Exercise. The lines from the start of the data through the line with "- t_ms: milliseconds" are to be returned verbatim; all later lines are to be omitted.

======== Study material ========

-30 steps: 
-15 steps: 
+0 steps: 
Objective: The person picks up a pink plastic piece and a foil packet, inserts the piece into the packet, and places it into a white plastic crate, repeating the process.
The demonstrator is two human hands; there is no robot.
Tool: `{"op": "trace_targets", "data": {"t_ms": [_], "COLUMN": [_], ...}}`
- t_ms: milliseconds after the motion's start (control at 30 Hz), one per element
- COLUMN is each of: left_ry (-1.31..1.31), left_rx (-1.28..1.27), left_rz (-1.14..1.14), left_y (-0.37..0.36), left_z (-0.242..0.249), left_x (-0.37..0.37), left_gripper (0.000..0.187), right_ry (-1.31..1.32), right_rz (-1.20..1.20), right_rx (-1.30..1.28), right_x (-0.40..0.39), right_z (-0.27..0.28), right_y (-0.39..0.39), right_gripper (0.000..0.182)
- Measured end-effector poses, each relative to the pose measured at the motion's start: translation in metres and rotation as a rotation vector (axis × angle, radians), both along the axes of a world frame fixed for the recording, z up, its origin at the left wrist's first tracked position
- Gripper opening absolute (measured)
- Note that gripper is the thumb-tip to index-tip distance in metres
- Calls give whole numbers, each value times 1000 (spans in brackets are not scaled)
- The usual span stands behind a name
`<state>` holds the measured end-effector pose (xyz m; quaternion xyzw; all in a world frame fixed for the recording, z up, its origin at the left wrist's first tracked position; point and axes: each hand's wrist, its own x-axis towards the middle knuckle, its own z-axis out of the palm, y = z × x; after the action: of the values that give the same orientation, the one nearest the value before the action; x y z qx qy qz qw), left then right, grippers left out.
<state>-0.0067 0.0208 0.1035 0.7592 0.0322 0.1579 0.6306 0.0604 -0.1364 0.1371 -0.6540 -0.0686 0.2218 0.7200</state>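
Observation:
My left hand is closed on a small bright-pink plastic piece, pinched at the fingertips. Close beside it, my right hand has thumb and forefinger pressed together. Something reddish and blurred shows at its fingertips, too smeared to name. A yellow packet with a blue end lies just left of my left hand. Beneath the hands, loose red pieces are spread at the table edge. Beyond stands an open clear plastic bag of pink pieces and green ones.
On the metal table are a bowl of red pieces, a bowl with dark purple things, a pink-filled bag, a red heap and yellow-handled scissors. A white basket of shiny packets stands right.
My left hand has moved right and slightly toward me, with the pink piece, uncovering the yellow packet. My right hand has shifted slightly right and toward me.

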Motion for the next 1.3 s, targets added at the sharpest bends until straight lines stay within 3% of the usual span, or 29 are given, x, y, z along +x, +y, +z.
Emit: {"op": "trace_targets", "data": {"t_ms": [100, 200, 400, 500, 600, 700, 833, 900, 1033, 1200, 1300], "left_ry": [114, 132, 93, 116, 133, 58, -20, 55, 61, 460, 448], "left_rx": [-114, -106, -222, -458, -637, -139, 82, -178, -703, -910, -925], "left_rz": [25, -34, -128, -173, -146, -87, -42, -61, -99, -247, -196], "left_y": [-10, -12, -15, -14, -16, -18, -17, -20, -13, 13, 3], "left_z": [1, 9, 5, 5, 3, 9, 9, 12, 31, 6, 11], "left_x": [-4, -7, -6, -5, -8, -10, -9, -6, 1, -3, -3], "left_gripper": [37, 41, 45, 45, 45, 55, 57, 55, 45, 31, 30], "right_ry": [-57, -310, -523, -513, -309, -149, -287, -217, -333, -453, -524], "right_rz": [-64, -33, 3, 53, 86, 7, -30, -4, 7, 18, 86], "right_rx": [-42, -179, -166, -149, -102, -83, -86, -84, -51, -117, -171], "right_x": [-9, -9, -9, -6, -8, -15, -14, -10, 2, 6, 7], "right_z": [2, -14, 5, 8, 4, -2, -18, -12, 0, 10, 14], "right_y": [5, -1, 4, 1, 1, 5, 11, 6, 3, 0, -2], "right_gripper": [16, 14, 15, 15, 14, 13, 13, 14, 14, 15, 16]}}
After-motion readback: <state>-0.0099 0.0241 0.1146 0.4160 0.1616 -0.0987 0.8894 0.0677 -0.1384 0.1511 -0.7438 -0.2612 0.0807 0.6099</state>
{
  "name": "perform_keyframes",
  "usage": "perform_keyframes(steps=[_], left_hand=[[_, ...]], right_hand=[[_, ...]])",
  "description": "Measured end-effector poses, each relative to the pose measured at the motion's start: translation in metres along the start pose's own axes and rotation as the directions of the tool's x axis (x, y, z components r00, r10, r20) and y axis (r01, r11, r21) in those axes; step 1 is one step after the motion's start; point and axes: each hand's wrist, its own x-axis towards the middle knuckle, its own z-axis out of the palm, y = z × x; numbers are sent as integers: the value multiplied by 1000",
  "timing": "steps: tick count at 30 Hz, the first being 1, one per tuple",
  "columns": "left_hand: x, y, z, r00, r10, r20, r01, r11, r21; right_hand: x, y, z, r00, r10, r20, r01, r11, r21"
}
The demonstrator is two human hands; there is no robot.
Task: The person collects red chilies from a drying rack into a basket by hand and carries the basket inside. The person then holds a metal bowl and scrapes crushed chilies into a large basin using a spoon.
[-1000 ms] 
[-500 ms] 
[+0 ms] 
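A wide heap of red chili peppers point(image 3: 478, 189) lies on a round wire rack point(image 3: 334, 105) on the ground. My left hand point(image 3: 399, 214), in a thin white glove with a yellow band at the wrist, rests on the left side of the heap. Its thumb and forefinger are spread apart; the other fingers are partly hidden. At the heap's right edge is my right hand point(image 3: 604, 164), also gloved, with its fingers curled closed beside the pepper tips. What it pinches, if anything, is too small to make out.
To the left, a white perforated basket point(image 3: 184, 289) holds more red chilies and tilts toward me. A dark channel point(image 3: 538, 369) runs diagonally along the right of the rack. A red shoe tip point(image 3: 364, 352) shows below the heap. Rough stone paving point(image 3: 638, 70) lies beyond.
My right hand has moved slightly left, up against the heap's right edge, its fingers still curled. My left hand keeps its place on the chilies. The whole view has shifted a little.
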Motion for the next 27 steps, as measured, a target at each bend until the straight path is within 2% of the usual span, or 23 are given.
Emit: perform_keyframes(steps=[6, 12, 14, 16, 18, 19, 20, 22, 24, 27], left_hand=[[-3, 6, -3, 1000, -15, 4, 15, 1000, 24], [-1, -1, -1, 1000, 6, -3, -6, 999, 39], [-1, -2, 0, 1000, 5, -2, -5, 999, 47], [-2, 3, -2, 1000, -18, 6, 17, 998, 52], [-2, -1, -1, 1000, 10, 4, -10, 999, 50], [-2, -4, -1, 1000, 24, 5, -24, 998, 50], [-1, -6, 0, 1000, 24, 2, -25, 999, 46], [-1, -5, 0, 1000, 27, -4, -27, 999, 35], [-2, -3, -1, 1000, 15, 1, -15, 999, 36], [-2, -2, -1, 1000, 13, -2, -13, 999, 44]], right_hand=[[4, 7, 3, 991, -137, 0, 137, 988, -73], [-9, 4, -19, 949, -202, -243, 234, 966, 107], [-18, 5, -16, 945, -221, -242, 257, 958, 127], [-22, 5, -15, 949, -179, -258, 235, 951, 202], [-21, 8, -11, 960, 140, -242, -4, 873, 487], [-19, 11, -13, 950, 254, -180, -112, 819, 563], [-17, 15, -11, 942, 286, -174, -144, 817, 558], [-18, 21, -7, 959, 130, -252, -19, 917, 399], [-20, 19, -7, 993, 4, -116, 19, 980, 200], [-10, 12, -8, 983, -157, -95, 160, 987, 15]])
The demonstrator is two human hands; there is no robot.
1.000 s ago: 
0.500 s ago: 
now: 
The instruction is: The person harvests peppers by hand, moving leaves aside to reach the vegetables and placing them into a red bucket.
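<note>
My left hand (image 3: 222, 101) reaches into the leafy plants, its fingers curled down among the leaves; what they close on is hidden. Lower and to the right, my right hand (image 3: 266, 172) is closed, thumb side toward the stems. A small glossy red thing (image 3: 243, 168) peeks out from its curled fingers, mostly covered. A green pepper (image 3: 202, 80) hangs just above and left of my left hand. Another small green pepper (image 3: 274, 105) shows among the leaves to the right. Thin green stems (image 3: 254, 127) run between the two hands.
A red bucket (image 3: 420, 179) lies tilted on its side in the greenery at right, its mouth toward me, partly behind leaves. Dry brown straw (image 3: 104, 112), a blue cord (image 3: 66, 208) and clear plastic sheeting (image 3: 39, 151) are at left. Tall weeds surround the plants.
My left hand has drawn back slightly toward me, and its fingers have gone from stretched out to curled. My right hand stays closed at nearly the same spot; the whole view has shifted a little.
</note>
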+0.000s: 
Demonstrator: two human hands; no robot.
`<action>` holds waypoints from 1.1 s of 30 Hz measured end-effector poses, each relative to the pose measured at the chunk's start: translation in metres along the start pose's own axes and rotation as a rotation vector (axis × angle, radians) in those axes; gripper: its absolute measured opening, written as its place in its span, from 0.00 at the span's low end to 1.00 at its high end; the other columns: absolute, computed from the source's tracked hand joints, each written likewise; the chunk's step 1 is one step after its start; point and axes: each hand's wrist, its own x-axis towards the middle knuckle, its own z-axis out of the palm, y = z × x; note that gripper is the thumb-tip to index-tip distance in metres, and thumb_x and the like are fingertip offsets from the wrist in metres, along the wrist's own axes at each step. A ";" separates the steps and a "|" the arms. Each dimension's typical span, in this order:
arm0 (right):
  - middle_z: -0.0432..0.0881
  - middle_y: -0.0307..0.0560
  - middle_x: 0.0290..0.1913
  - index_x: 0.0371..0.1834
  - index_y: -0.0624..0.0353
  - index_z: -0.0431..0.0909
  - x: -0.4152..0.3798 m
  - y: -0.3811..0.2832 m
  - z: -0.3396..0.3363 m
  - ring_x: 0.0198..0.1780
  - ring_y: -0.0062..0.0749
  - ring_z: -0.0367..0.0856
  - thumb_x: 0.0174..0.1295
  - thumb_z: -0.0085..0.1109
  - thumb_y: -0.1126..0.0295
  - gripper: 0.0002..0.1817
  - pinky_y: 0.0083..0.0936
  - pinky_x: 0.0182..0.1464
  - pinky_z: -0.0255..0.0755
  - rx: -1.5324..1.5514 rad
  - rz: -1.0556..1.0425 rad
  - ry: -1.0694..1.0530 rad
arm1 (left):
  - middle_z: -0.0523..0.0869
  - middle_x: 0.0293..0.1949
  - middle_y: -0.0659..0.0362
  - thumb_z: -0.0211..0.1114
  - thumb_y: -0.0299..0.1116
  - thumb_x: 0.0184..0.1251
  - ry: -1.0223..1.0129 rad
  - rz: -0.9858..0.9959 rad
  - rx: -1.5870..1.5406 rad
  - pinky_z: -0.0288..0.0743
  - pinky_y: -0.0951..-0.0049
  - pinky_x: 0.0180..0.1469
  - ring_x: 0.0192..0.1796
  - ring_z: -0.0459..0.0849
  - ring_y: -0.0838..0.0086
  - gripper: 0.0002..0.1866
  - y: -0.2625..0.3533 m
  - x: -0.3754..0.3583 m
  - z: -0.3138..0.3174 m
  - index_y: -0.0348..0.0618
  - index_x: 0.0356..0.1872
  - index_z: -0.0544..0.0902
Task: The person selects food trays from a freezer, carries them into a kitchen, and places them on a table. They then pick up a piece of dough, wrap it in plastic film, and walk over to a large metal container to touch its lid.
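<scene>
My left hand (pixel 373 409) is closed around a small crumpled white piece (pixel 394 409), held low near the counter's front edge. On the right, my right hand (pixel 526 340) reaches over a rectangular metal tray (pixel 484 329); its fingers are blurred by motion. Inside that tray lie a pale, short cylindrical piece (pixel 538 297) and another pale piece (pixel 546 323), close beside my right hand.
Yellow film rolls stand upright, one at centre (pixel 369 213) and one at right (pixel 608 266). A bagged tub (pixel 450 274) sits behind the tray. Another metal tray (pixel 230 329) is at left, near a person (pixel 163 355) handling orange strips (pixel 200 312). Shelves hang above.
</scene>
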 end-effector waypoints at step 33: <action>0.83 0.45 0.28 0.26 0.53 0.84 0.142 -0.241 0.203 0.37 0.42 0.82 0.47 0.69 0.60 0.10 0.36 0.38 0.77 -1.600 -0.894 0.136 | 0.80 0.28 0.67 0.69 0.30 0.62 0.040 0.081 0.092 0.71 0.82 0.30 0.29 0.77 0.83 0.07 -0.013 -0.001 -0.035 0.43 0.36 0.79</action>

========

Task response.
-30 steps: 
-15 steps: 
+0 steps: 
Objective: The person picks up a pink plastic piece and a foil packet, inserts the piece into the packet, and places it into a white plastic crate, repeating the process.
The demonstrator is two human hands; there is no robot.
Tool: `{"op": "trace_targets", "data": {"t_ms": [_], "COLUMN": [_], ...}}`
- t_ms: milliseconds after the motion's start (control at 30 Hz), one per element

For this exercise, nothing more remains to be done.